The spheroid cores of larger size may be subjected to low oxygen supply due to diffusion limitation (Fig. 6a). Our results showed that spheroids released greater amounts of pro-angiogenic growth factors as size increased (Fig. 6b). BAX expression showed a similar trend. These are consistent with previous studies that adipose-, bone marrow-, and umbilical cord-derived stem cells show greater secretion of pro-angiogenic factors and apoptotic gene expression under hypoxic conditions [63, 64]. Additionally, all spheroids revealed greater osteogenic marker expression than was seen in 2D cultured hADSCs (Fig. 7c and d). These results may be related to differing levels of oxygen supply in 2D cultured cells and spheroids. According to previous studies, the presence of stem cells under low oxygen availability stimulated expression of diverse growth factors such as VEGF and TGF-beta, which could increase osteogenic differentiation [35]. The factors significantly enhanced osteogenic differentiation in the spheroid groups as compared to the 2D cultured cells. Among the spheroid groups, there were no differences in the initial and intermediate osteogenic differentiation markers RUNX2 and OSX, regardless of spheroid size; whereas late osteogenic markers OCN and OPN, which are related to mineralization and mineralized calcium content, showed significantly greater expression in the smallest spheroid (FS-1). This phenomenon may be related to different hypoxia levels of the spheroids. Previous studies have demonstrated that more severe hypoxic condition (2% oxygen) increases the expression of insulin growth factor binding protein (IGBP) in ADSCs and blocks insulin growth factor-1 (IGF-1) binding to its receptor (IGFR) on the cell membrane. This IGF-1 and IGFR binding has been shown to have important role in stem cell mineralization [34, 65]. The core of large sized spheroids (> 350 μm of radius) underwent similar level of hypoxia because of limited oxygen supply [54] despite the presence of engineered fibers (Fig. 6a) comparing with smaller sized one, so the smallest spheroid (FS-1) which were under the lowest hypoxia could show the highest capacity of osteogenic differentiation specifically amount of mineralized calcium contents and expression of OCN and OPN which were related with mineralization signaling pathway because FS-1 was more favored the IGF-1 and IGFR binding than the larger spheroids.

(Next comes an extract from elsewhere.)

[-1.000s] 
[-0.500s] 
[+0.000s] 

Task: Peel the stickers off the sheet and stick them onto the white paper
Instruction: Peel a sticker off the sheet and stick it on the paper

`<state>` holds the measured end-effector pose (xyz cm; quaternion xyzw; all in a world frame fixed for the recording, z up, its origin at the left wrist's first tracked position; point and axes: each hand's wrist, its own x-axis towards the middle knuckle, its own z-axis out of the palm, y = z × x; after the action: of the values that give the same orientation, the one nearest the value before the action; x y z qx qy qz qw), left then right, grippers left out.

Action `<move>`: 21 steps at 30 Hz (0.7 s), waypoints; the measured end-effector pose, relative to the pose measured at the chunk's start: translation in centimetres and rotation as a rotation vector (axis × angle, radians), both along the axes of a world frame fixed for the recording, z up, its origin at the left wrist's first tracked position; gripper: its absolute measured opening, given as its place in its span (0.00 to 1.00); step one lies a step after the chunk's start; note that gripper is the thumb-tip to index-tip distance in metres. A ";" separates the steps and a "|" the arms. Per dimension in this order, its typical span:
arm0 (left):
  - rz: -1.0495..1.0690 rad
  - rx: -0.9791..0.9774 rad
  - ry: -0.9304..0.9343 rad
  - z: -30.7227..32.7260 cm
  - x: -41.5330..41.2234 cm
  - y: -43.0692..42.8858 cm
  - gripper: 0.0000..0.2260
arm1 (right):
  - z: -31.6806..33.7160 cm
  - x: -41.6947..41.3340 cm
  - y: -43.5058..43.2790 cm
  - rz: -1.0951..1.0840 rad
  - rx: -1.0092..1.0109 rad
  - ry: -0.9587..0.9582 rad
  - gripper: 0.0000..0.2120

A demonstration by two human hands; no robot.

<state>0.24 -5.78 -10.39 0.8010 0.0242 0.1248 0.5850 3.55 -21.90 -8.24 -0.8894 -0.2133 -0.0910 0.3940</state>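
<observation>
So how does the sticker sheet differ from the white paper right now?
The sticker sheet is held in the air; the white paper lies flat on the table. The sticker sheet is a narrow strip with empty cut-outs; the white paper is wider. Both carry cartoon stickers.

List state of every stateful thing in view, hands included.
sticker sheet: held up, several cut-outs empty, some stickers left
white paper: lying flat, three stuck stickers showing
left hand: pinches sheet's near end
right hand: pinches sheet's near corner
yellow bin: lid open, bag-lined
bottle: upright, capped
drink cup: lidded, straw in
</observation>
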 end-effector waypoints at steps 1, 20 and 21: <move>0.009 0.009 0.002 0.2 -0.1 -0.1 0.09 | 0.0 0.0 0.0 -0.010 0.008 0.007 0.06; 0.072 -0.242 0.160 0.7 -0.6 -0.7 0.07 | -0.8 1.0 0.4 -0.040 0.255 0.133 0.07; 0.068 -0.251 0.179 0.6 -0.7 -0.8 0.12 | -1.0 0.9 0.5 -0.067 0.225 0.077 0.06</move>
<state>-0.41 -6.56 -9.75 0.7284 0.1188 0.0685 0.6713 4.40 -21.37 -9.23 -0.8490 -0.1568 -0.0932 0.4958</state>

The spheroids described here that incorporate P-SFs address limitations of previous spheroids, specifically limited oxygen diffusion, viability, and cell-to-ECM interactions. Due to this approach, the spheroids could be dramatically increased in size (up to a radius of 700 μm). The variety of the sizes make it possible to support different stem cell functions, such as angiogenic factor secretion and osteogenic differentiation. Taken together, these spheroids may have the potential to be used for customized treatments.

Conclusion

In this study, we prepared stem cell spheroids of various sizes by incorporating P-SFs and studied stem cell function within those spheroids. We demonstrated that the surface of fiber successfully coated with polydopamine, and analysis of the viability and histological experiments showed that the incorporation of fibers in a spheroid significantly enhanced stem cell viability by partially solving the diffusion limitation (FS showed 65.13 ± 9.86% dye infiltration, while CS showed 46.63 ± 4.40%). Also, we synthesized three different-sized spheroids using differing amounts of P-SFs and cells. The spheroids demonstrated similar expression of stemness markers, however, their differentiation capacities varied due to differences in hypoxia levels. The smallest FS showed 18.10 ± 0.27 times higher calcium content than the control groups; and higher osteogenic differentiation marker expression than larger-sized spheroids while released the lower amount of angiogenic factor. In contrast, the largest FS showed the lowest osteogenic differentiation capacity, but released the greatest amounts of VEGF (2.43 ± 0.06 pg/ng DNA) as compared to the control group (0.08 ± 0.06 pg/ng DNA). Taken together, our results suggest that biocompatible P-SFs can modulate the size of spheroids, make long-term spheroid culture possible, and may be important for tissue regeneration and therapeutic applications.